▶ [Work to be completed]:
Transcribe the data as written, minus images.

▶ [Stored data]:
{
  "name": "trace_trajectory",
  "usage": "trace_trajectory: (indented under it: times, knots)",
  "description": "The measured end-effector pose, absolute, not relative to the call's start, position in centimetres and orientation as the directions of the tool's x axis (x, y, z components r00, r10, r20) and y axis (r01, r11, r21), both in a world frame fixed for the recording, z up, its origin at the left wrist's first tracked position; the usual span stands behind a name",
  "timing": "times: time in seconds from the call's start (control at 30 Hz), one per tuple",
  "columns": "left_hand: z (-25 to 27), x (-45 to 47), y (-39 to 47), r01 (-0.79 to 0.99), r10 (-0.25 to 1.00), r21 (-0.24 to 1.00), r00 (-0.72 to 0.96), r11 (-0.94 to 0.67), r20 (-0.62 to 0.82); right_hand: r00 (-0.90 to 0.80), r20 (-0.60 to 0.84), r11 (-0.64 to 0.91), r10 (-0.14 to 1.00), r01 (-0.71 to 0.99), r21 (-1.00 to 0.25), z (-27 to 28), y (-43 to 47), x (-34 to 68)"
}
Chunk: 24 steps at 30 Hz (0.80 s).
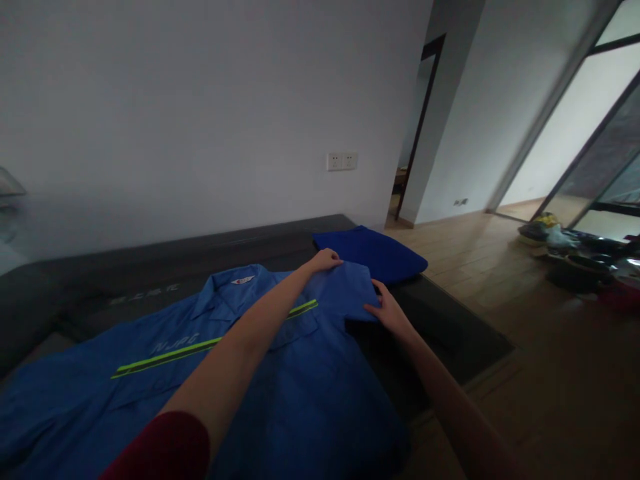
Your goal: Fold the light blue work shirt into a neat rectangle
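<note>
A blue work shirt [300, 360] with a yellow-green and dark stripe lies spread front side up over a dark, low surface. Its collar, with a white label inside, points toward the wall. My left hand [325, 260] pinches the upper edge of the sleeve near the shoulder. At the sleeve's outer end, my right hand [387, 308] grips the cuff edge between thumb and fingers. Between both hands the short sleeve looks flat. My left forearm covers part of the chest stripe.
Behind the sleeve, a folded darker blue cloth [373, 252] rests on the dark surface [460, 327]. A wall with a double socket [342, 161] stands behind. To the right are a wooden floor [465, 247] and a pile of assorted items [585, 257] by glass doors.
</note>
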<state>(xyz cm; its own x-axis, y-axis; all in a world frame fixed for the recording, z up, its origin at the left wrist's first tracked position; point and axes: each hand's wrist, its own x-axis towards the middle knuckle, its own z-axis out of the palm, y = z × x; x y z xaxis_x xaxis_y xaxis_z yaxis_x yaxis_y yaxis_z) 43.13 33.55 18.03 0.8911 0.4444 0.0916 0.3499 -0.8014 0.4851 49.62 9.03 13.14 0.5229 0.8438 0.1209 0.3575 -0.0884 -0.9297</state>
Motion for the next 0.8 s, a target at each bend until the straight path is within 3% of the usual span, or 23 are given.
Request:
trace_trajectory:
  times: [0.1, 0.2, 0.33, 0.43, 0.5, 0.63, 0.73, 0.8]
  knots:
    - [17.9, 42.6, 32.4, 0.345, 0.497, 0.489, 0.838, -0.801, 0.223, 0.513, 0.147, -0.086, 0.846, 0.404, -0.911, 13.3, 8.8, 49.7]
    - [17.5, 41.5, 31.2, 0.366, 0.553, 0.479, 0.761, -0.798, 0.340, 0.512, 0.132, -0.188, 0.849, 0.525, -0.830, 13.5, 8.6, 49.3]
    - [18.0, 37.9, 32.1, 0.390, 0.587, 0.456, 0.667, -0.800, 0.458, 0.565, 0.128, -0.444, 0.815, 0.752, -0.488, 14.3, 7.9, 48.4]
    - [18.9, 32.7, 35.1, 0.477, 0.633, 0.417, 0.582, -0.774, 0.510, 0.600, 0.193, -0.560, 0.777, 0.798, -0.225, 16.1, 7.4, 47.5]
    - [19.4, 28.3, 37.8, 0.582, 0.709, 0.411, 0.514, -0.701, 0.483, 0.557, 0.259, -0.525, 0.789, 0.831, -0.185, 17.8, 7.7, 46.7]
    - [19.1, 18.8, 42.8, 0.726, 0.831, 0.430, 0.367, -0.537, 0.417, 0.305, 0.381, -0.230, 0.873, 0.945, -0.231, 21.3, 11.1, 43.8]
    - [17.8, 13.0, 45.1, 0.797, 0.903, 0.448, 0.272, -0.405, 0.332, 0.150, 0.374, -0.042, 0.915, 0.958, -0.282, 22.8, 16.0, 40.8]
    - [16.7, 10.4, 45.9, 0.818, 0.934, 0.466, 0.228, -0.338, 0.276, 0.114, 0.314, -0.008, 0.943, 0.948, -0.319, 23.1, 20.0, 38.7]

▶ [Result below]:
{
  "name": "trace_trajectory",
  "usage": "trace_trajectory: (indented under it: times, knots)",
  "description": "The measured end-effector pose, absolute, not relative to the call's start, position in centimetres and orientation as the directions of the tool's x axis (x, y, z components r00, r10, r20) and y axis (r01, r11, r21), both in a world frame fixed for the recording, z up, its origin at the left wrist's first tracked position; the usual span stands behind a name",
  "timing": "times: time in seconds from the call's start (control at 30 Hz), one per tuple",
  "columns": "left_hand: z (-25 to 27), x (-45 to 47), y (-39 to 47), r01 (-0.79 to 0.99), r10 (-0.25 to 1.00), r21 (-0.24 to 1.00), r00 (-0.72 to 0.96), r11 (-0.94 to 0.67), r20 (-0.62 to 0.82); right_hand: r00 (-0.90 to 0.80), r20 (-0.60 to 0.84), r11 (-0.64 to 0.91), r10 (-0.14 to 1.00), r01 (-0.71 to 0.99), r21 (-1.00 to 0.25), z (-27 to 28), y (-43 to 47), x (-34 to 68)"
}
Chunk: 24 steps at 30 Hz (0.80 s).
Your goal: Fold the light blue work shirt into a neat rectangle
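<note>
A blue work shirt [300, 360] with a yellow-green and dark stripe lies spread front side up over a dark, low surface. Its collar, with a white label inside, points toward the wall. My left hand [325, 260] pinches the upper edge of the sleeve near the shoulder. At the sleeve's outer end, my right hand [387, 308] grips the cuff edge between thumb and fingers. Between both hands the short sleeve looks flat. My left forearm covers part of the chest stripe.
Behind the sleeve, a folded darker blue cloth [373, 252] rests on the dark surface [460, 327]. A wall with a double socket [342, 161] stands behind. To the right are a wooden floor [465, 247] and a pile of assorted items [585, 257] by glass doors.
</note>
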<state>(xyz cm; its own x-axis, y-axis; all in a world frame fixed for the recording, z up, its origin at the left wrist's first tracked position; point and axes: each hand's wrist, its own x-axis towards the middle knuckle, its own z-axis out of the palm, y = z × x; x y z xaxis_x xaxis_y xaxis_z yaxis_x yaxis_y yaxis_z) 43.13 33.55 18.03 0.8911 0.4444 0.0916 0.3499 -0.8014 0.4851 49.62 9.03 13.14 0.5229 0.8438 0.1209 0.3575 -0.0884 -0.9297</state>
Motion for the next 0.8 s, a target at each bend until the straight path is within 3% of the usual span, or 23 are given.
Request:
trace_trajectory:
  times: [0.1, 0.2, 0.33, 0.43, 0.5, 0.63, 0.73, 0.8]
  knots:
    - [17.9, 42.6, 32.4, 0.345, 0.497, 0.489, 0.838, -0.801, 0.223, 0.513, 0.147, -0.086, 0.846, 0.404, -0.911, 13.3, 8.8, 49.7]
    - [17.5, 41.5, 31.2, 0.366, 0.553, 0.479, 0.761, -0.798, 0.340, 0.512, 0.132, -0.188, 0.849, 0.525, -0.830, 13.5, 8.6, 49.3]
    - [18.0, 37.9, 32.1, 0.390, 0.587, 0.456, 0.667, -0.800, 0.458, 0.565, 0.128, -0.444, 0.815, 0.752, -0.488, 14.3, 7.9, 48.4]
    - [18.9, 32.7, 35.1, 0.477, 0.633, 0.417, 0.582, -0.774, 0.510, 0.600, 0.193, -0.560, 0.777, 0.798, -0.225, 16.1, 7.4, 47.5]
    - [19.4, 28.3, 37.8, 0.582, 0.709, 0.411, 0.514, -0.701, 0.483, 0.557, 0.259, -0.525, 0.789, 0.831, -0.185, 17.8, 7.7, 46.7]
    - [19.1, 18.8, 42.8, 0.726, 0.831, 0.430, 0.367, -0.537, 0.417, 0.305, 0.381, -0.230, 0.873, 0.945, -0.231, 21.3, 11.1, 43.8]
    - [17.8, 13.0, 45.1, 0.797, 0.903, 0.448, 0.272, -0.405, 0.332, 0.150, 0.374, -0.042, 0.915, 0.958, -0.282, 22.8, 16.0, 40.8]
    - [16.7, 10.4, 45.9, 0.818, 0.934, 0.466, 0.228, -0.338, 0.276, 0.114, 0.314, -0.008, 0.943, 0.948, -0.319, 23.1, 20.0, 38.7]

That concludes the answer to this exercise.